Personal information
- Born: November 2, 2000 (age 25) New Market, Alabama, U.S.
- Listed height: 6 ft 4 in (1.93 m)
- Listed weight: 205 lb (93 kg)

Career information
- High school: Memphis University School (Memphis, Tennessee)
- College: Garden City (2020–2021); FIU (2021–2023); Auburn (2023–2025);
- NBA draft: 2025: undrafted
- Playing career: 2025–present

Career history
- 2025–2026: Bnei Herzliya
- 2026–present: Doxa Lefkadas

Career highlights
- SEC All-Defensive team (2025);

= Denver Jones =

American basketball player (born 2000)

Denver Jones (born November 2, 2000) is an American professional basketball player for Doxa Lefkadas of the Greek Basketball League (GBL). He played college basketball for the Garden City Broncbusters, FIU Panthers and Auburn Tigers.

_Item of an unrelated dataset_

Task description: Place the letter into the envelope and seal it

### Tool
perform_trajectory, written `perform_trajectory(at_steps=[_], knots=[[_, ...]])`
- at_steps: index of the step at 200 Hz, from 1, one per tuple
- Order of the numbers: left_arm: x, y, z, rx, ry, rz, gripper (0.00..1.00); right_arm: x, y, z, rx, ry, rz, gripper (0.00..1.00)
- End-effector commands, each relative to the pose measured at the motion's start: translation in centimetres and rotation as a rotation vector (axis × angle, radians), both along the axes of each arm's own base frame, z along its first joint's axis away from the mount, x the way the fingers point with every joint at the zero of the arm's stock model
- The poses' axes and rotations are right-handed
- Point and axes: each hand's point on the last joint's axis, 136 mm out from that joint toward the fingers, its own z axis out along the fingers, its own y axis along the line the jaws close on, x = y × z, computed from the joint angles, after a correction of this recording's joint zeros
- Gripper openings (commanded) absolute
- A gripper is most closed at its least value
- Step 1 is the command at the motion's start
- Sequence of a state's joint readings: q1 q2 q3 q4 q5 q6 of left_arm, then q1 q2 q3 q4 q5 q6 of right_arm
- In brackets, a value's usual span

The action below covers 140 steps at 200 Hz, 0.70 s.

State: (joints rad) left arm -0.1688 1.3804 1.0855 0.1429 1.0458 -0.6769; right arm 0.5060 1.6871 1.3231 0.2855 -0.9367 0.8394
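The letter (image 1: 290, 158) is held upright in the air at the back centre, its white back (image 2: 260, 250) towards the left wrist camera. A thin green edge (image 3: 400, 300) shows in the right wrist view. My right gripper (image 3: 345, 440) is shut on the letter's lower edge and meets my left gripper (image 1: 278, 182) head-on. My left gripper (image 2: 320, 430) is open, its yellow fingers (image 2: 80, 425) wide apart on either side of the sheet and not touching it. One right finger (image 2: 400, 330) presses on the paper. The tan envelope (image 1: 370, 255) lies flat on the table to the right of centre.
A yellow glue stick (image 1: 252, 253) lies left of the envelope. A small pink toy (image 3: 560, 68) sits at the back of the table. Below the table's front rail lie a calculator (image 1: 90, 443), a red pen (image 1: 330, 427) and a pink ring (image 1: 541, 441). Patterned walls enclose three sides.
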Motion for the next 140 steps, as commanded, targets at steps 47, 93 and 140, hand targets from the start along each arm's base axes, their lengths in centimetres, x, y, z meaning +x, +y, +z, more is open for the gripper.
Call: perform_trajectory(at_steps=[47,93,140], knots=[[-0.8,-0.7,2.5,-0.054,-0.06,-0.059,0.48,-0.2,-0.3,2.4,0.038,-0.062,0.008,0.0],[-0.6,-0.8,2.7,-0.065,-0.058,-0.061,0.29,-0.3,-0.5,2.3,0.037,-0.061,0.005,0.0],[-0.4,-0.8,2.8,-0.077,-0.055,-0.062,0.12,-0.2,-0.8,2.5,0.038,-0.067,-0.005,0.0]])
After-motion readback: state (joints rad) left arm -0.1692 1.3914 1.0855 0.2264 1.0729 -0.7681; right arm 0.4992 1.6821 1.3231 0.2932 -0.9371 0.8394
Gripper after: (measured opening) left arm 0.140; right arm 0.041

==Early life and high school==
Jones grew up in New Market, Alabama. An unranked recruit coming out of high school, he committed to play college basketball at Garden City Community College in Garden City, Kansas.

==College career==
=== Garden City CC ===
In his one season at Garden City, Jones averaged 19.1 points per game on 40 percent three-point shooting.

=== FIU ===
Jones committed to play for the FIU Panthers. In 2021–22, he appeared in 31 games with seven starts, and averaged 12.5 points, 3.7 rebounds, and 2.3 assists per game. On January 7, 2023, Jones notched 29 points and four assists in an upset win over UAB. On March 4, he put up a career-high 30 points against Rice. During the 2022–23 season, Jones made 27 starts where he averaged 20.1 points and 3.8 rebounds per game, earning first-team all-Conference USA honors. After the season, he entered his name into the NCAA transfer portal.

=== Auburn ===
Jones transferred to play for the Auburn Tigers. In 2023–24, he averaged 9.1 points per game while shooting 41.8 percent from three. On February 11, 2025, Jones scored 21 points, while knocking down five threes in a win over Vanderbilt. On February 15, 2025, he dropped 16 points in a win over rival Alabama. For his performance during the 2024–25 season, Jones was named a semifinalist for Naismith Defensive Player of the Year Award.